Available data -
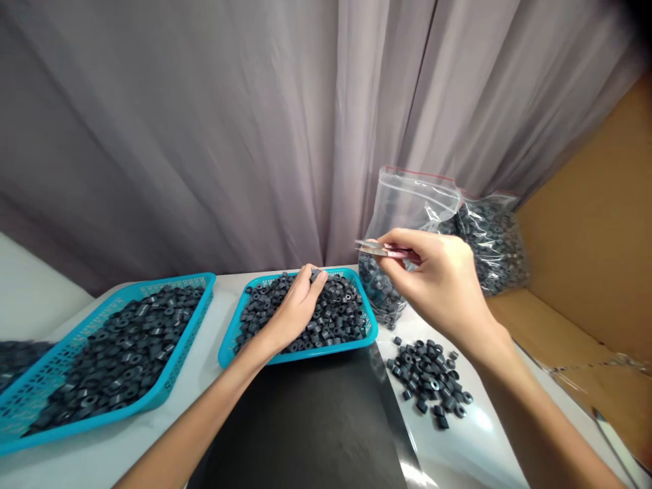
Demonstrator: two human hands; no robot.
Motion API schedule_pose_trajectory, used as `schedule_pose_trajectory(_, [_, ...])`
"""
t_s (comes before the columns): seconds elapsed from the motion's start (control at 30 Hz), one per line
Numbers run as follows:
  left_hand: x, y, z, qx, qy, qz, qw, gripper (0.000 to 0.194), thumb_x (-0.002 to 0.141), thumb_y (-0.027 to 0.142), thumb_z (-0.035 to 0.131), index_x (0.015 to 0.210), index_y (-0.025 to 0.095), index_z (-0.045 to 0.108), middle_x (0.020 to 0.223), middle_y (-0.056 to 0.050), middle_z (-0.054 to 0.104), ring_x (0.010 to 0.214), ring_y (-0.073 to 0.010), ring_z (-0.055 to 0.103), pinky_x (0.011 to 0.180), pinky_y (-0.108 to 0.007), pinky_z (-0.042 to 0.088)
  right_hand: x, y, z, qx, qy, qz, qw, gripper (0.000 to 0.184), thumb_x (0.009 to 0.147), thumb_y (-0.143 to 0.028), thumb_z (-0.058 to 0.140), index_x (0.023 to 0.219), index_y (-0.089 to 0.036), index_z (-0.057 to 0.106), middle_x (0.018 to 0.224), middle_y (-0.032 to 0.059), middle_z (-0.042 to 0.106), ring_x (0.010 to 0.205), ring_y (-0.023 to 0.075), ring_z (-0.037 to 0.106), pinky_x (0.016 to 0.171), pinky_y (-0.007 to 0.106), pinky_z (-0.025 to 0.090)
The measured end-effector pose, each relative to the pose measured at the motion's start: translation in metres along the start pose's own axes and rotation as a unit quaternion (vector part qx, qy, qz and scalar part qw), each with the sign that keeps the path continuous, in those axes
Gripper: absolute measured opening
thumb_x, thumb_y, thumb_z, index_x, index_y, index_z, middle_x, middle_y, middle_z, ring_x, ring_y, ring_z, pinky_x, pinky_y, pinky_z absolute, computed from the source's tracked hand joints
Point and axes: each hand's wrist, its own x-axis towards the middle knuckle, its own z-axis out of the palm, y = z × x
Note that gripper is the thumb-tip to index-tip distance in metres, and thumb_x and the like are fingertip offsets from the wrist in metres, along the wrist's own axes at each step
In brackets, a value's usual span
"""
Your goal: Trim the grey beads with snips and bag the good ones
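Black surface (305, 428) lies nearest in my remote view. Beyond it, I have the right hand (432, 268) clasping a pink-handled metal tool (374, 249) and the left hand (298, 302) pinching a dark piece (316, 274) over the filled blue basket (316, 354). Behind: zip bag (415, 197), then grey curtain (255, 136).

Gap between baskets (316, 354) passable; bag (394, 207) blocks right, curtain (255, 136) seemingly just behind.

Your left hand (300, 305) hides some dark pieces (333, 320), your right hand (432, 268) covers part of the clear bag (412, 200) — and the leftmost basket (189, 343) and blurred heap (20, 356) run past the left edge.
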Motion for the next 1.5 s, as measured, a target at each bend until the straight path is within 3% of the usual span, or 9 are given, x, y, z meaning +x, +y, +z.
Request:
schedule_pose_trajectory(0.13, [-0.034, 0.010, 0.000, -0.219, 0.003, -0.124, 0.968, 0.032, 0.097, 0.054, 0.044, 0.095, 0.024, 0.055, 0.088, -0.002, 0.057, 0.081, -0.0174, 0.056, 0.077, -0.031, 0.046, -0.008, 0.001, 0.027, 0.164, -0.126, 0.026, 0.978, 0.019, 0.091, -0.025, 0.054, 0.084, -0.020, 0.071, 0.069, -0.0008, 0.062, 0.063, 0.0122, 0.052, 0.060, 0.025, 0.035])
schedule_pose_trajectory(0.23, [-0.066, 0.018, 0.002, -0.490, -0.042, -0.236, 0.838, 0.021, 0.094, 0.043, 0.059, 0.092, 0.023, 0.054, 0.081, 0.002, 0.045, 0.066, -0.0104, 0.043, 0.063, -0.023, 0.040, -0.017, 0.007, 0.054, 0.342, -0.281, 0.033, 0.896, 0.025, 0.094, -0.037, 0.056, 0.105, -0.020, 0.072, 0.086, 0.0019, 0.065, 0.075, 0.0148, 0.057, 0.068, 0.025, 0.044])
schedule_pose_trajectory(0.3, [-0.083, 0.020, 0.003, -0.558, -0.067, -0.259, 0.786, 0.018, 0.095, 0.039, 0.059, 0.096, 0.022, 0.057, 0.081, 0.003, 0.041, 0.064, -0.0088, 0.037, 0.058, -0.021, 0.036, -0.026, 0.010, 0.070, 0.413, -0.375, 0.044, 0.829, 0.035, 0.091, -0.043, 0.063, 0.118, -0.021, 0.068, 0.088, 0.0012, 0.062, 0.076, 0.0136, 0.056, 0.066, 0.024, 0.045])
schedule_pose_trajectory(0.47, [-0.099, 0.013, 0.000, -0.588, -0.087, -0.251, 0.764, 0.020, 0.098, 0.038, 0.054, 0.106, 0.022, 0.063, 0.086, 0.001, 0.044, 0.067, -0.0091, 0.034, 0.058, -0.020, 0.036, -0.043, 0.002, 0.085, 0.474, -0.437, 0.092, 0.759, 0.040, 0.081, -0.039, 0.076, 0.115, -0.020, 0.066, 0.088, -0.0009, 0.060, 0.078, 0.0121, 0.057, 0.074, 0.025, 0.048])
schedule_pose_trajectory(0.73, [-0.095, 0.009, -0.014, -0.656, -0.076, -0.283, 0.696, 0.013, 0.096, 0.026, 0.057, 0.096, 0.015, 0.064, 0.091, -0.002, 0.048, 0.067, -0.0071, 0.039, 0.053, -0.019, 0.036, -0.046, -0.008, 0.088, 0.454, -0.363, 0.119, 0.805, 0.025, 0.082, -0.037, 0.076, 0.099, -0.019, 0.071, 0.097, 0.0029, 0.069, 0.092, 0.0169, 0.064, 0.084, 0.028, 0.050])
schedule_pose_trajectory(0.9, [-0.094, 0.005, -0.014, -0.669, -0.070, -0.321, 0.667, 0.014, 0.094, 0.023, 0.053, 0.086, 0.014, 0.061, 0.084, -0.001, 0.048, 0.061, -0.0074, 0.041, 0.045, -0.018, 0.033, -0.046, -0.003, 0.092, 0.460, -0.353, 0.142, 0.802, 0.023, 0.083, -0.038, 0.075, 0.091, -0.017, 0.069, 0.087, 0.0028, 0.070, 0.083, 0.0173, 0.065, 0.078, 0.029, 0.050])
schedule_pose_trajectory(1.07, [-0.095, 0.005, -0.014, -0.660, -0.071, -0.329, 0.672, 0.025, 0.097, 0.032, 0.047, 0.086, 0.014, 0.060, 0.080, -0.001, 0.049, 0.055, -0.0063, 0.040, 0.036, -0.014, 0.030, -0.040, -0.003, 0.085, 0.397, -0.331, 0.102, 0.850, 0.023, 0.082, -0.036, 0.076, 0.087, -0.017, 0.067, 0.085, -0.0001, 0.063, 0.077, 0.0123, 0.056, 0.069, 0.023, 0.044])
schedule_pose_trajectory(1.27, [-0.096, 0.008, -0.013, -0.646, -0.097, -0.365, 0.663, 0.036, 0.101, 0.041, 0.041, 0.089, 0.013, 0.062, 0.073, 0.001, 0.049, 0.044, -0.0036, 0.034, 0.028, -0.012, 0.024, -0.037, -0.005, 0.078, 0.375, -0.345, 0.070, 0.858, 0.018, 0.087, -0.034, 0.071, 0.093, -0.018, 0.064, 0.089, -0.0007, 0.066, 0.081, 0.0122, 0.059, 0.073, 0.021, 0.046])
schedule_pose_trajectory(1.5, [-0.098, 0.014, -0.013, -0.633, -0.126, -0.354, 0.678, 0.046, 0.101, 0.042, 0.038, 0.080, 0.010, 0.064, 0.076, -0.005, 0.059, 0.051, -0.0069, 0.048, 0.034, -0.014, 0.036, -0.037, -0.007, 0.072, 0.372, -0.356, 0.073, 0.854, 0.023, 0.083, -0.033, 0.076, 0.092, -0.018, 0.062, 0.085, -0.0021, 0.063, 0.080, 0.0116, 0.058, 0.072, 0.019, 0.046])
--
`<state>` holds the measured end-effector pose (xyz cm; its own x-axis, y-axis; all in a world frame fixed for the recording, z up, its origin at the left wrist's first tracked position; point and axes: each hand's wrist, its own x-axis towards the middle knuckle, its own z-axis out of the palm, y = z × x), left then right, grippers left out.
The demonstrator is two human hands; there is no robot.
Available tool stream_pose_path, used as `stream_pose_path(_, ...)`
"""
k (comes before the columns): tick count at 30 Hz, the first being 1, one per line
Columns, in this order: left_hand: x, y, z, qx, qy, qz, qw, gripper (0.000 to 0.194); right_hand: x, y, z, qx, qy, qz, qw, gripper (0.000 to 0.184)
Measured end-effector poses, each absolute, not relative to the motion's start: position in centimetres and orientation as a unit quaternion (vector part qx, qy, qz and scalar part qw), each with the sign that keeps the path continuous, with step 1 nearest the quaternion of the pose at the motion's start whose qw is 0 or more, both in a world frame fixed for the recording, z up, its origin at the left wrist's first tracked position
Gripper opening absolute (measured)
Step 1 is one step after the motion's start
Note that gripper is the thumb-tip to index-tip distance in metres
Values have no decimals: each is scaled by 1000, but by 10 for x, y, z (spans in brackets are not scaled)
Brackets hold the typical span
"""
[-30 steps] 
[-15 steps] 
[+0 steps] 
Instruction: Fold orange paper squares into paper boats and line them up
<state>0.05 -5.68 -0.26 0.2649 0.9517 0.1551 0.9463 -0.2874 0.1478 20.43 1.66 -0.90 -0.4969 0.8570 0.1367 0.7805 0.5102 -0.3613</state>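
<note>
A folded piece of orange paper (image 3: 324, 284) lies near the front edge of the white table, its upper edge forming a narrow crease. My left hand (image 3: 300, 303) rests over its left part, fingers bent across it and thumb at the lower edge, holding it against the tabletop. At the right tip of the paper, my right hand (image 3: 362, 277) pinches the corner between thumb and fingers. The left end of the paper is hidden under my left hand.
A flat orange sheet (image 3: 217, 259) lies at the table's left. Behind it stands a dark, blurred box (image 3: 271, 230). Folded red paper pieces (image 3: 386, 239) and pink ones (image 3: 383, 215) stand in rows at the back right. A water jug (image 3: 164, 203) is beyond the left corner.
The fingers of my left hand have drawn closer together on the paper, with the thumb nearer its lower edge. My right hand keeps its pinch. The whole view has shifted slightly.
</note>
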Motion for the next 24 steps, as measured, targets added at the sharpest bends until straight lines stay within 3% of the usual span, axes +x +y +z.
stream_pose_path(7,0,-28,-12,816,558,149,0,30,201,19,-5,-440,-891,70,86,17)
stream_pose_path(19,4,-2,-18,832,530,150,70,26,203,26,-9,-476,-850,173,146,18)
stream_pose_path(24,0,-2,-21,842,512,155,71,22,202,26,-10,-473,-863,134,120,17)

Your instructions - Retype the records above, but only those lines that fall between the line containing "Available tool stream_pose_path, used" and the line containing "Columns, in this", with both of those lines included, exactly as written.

Answer space -
Available tool stream_pose_path, used as `stream_pose_path(_, ...)`
"""
k (comes before the columns): tick count at 30 Hz, the first being 1, one per line
Columns, in this order: left_hand: x, y, z, qx, qy, qz, qw, gripper (0.000 to 0.194); right_hand: x, y, z, qx, qy, qz, qw, gripper (0.000 to 0.184)

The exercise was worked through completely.